1) The second signal issue exists only on Solaris 8. It is caused by a problem in how Solaris implements Posix-compliant signal handling: under heavy workloads the operating system sets a flag saying that a signal is pending, but this flag is never reset, thus no new signals are issued to ASE. In 12.5.0.1 this was fixed using setitimers rather than posix timers, but since setitimers have known bugs in Solaris 2.6 and 2.7, and since ASE 12.0 is certified on those platforms, ASE 12.0 cannot use the setitimer approach. For further technical details on the bug (#4498831) see the description at http://sunsolve.sun.com (you may need a sunsolve login to view this information).

2) Trace flag 1632 was introduced in ASE 12.0.0.5 to help avoid some CIS performance issues reported when using trace flag 1633. However, a bug in the implementation of that fix can lead to loss of signals, particularly on very busy servers or servers with CPU contention (see CR 336858 for details). The fix for this problem has been implemented in 12.0.0.8. For releases between 12.0.0.5 and 12.0.0.7 inclusive, Sybase recommends using trace flags 1631 and 1633; if there is a CIS performance problem, upgrade to 12.0.0.8 and use trace flags 1631 and 1632.

Workarounds include:

   1. Use ONLY RAW devices for ALL Adaptive Server devices including tempdb. You may also be
       able to use Veritas Quick I/O. These options work because Solaris uses kernel threads to
       handle async I/O to raw devices, instead of the user threads (lightweight processes, or LWPs)
       used to handle async I/O to file system devices.

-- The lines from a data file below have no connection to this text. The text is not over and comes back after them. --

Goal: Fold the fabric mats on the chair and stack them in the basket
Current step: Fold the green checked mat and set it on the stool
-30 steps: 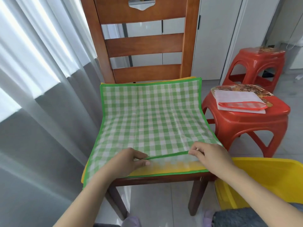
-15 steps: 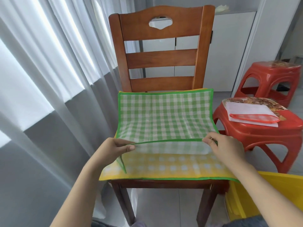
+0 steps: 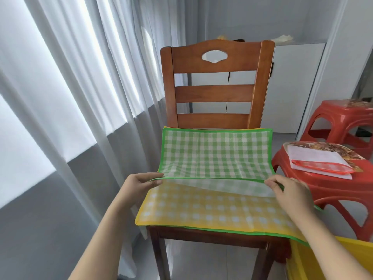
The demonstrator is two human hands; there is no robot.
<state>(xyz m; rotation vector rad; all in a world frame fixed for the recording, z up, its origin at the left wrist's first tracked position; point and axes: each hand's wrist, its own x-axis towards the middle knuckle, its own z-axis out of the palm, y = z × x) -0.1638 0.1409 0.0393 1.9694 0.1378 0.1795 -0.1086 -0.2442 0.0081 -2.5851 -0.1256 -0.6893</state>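
Wooden chair (image 3: 217, 98) – grey curtains (image 3: 70, 98), red stools (image 3: 333, 188).

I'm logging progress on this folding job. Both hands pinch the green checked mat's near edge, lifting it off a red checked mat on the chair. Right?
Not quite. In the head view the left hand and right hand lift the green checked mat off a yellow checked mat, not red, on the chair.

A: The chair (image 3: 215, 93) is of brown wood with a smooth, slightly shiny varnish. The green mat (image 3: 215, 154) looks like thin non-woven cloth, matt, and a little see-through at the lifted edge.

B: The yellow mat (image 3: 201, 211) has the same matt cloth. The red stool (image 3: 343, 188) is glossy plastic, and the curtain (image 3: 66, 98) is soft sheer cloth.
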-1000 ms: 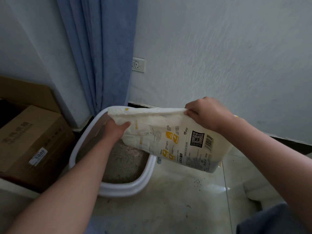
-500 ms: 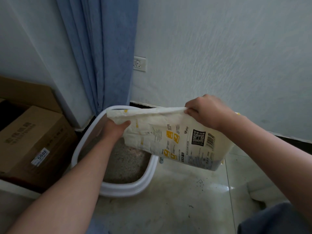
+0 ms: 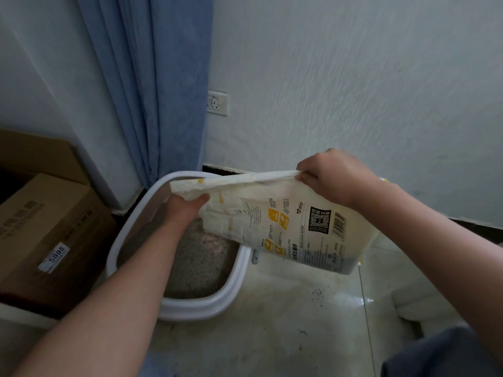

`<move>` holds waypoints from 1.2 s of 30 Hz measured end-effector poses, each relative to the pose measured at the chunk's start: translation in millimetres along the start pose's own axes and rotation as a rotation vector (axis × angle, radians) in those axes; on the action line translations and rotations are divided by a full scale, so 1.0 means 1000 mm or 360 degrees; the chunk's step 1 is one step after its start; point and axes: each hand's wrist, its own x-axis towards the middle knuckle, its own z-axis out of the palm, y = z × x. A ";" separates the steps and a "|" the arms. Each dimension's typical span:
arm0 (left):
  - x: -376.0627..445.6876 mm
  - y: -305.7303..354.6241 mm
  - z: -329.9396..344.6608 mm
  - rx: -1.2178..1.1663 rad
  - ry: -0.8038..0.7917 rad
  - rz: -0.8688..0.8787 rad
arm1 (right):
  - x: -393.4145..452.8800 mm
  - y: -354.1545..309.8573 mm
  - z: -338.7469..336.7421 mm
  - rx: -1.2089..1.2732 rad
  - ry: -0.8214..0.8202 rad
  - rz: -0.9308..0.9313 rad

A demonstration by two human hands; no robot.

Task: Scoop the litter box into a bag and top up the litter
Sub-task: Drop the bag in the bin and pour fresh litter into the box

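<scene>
Corner of room, blue curtain (image 3: 152, 85), tiled floor (image 3: 285, 317). Cardboard box (image 3: 46, 229) at left, beside white litter box (image 3: 231, 284). Left hand (image 3: 185, 208) grips the litter bag (image 3: 285, 221) at its mouth corner, over the box; right hand (image 3: 334, 178) pinches the top seam. Risk: bag's bulk overhangs the floor, so a sudden pour could spill past the rim.

left hand (image 3: 185, 210): arm extended, fingers gripping | right hand (image 3: 334, 178): raised, fingers curled, pinching
</scene>
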 end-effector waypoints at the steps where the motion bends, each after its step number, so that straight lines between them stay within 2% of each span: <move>1: 0.000 -0.001 0.001 0.0003 0.0003 -0.0011 | 0.000 0.000 0.000 -0.0002 -0.0003 -0.0002; 15: 0.007 -0.017 -0.007 0.0037 -0.0040 -0.0076 | 0.007 -0.018 -0.006 0.0043 -0.0094 0.0006; 32: 0.008 -0.033 -0.036 0.0253 -0.0098 -0.0166 | 0.019 -0.051 -0.004 0.0088 -0.0148 -0.0036; 36: 0.005 -0.034 -0.043 0.0236 -0.0028 -0.0159 | 0.020 -0.058 -0.002 0.0081 -0.0144 -0.0054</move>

   This workaround applies regardless of the Solaris version used or the libthread version being
   implemented.

   2. For Solaris 2.8 *only*, add the following three lines to the start of the RUN_server-name file;

   LD_LIBRARY_PATH=/usr/lib/lwp:$LD_LIBRARY_PATH
   LD_LIBRARY_PATH_64=/usr/lib/lwp/64
   export LD_LIBRARY_PATH LD_LIBRARY_PATH_64

   Adding these lines ensures that you use an alternate version of the dynamic libthread library.

   This option works whether you are using a 32-bit or 64-bit ASE server.

Note:
Several sites have reported problems including engine core dumps and servers hanging on Remote I/O after implementing workaround #2. This appears to be due to Sun bug 4457358. Solaris patch 109384-02 must be installed to correct these problems if you choose this method.

Issue #4: Shared Memory Disappearing

There have been some cases recently where Adaptive Server's shared memory ID disappeared. Symptoms are as follows:
  • The problem occurs on Solaris 2.6, 2.7, and 2.8.
  • The server continues to work without any problems until shutdown.
  • On Solaris 2.7 and 2.8, but not 2.6, the server may core dump on shutdown.
  • While the server is running, attempts to attach to shared memory - for example, by a process such as sybmon - fail.
  • Executing the unix command ipcs -ma does not show the ASE dataserver's shared memory. In many cases, no shared memory ID is seen using this command.
This bug has been resolved under Sybase CR# 256710. The fix appears in version 12.0.0.4 ESD #2 and higher, as well as version 12.5.0.1 IR.

The problem appears to be caused by shell scripts starting Adaptive Server during system start-up.  If ASE gets a shared memory ID of 0, then Backup Server may remove that ID when it is run; this is CR# 256710 "Backup Server always (tries to) destroy shared memory segment 0."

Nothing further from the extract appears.